A Road Trip Through the Motown Sound

by Andrea Davis Pinkney

Pub Date: Sept. 29th, 2015
ISBN: 978-1-59643-973-3
Publisher: Roaring Brook Press

Adopting the informal, laid-back voice of a narrator she calls “the Groove,” Pinkney offers readers a lively, engaging chronicle of the Motown sound.

Central to the story is the visionary impresario and Motown founder Berry Gordy. Although successful as a songwriter, the Detroit native was unhappy with the pittance earned for his labor while record company owners made a fortune. With $800 borrowed from his family, Gordy started Motown Records at a two-story bungalow he dubbed Hitsville USA. The ambitious Gordy drew on his experience working for Ford Motor Co. to turn Motown into an assembly line cranking out hit after hit. Gordy’s “Motown family” soon included such stellar acts as Smokey Robinson and the Miracles, Marvin Gaye, Martha and the Vandellas, Stevie Wonder, the Jackson Five, and more. Pinkney interweaves into the narrative accounts of the cultural and political upheavals occurring during the years of Motown’s greatest success, such as the civil rights movement, Vietnam, and the deadly riots in Detroit.
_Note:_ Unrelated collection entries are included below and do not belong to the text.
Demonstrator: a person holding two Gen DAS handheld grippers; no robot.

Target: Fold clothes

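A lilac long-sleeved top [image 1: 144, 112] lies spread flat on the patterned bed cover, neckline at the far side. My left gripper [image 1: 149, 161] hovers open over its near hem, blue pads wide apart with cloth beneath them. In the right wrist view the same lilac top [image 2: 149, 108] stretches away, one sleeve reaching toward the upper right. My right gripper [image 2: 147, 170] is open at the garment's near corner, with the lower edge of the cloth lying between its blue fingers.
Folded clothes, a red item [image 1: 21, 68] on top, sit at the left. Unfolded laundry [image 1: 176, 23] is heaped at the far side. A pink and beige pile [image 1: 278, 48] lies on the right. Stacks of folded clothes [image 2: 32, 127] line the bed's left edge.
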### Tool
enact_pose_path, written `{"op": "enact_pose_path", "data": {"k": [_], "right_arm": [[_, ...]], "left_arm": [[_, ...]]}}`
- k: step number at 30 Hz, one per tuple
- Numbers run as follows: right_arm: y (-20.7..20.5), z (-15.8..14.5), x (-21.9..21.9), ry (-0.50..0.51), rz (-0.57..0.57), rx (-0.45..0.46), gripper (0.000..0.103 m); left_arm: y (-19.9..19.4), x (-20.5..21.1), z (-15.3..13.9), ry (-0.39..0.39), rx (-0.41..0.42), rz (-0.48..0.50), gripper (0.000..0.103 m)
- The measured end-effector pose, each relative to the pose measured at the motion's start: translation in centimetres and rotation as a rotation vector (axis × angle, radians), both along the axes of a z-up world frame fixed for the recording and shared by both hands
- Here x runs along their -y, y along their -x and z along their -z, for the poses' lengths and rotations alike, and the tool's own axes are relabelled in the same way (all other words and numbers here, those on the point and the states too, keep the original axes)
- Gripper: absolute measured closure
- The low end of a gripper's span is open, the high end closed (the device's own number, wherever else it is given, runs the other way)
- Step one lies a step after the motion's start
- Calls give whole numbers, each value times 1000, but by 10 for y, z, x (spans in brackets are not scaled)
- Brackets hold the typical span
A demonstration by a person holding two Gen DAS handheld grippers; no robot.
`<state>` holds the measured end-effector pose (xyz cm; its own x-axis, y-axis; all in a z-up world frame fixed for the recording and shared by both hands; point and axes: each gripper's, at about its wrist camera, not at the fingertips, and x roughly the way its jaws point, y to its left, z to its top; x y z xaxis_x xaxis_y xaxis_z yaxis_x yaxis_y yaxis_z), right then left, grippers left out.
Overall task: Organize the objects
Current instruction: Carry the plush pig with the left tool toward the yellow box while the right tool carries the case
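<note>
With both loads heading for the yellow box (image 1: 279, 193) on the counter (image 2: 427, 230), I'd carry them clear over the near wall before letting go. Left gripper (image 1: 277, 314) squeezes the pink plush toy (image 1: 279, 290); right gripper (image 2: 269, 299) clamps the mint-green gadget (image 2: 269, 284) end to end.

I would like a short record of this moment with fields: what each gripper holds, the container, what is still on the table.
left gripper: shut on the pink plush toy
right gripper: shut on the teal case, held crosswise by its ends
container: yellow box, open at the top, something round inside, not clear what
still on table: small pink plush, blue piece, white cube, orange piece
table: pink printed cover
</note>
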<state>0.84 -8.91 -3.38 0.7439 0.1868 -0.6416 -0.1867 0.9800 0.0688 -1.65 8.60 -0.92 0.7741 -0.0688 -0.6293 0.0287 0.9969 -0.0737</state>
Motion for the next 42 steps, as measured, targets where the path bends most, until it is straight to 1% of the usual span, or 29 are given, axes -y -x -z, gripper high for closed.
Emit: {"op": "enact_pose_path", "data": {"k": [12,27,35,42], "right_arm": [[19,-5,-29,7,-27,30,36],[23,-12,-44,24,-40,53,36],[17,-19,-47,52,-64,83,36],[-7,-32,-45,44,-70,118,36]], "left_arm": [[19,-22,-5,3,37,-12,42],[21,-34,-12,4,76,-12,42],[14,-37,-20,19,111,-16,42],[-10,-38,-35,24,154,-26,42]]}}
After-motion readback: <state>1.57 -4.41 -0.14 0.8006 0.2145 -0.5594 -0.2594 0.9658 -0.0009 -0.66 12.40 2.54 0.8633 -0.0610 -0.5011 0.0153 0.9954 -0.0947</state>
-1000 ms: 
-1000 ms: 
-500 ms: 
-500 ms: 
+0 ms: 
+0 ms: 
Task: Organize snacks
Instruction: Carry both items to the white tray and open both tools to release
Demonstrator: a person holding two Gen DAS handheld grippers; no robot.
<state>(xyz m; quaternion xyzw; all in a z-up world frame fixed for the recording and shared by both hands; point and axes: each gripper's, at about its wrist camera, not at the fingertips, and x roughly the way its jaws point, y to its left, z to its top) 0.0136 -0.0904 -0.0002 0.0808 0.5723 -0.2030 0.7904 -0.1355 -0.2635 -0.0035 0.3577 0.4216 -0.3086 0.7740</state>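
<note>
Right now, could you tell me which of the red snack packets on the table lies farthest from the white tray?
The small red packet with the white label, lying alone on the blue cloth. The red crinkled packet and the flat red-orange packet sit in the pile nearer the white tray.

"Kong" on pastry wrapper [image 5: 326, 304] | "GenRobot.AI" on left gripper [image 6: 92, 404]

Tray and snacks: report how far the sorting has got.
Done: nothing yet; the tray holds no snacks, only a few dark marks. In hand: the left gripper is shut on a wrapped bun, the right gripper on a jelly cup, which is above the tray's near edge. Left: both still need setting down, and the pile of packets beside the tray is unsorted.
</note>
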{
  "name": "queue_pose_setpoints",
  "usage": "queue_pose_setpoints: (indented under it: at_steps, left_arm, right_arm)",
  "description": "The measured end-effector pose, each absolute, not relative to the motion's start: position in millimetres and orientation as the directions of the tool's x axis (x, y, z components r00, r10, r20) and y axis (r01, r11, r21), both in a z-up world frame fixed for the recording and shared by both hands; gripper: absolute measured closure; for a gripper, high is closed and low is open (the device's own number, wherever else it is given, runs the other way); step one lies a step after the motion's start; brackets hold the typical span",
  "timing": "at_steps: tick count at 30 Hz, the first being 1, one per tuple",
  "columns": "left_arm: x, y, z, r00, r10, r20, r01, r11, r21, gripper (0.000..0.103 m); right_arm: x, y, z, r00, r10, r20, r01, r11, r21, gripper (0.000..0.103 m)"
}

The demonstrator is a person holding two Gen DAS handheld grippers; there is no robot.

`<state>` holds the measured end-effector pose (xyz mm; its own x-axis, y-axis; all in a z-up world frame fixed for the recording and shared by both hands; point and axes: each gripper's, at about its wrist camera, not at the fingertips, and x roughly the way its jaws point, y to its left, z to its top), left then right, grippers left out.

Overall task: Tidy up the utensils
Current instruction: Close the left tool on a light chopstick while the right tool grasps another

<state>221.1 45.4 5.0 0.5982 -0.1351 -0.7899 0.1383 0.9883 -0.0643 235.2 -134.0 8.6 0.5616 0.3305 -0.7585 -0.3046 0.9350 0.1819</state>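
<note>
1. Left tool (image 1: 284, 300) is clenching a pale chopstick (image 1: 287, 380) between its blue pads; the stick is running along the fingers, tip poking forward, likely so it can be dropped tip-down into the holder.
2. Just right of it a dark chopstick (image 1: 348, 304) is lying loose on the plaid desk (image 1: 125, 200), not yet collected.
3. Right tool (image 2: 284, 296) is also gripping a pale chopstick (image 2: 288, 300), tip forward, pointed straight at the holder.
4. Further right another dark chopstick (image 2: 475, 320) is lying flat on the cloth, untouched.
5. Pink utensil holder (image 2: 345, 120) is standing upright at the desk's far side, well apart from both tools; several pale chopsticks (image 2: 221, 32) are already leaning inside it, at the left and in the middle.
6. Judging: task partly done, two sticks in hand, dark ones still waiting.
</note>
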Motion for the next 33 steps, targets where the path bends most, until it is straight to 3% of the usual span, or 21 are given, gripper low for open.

She explains how Gordy’s success in an industry dominated by white men at the time was all the more remarkable. Given this, it’s unfortunate she doesn’t take the opportunity to discuss how influential the Motown sound was on white musicians, particularly those of the British Invasion.

An ebullient, wonderfully told introduction to music that had an indelible influence on a generation and its times.

(photos, timeline, discography, source notes, further reading, index) (Nonfiction. 10-14)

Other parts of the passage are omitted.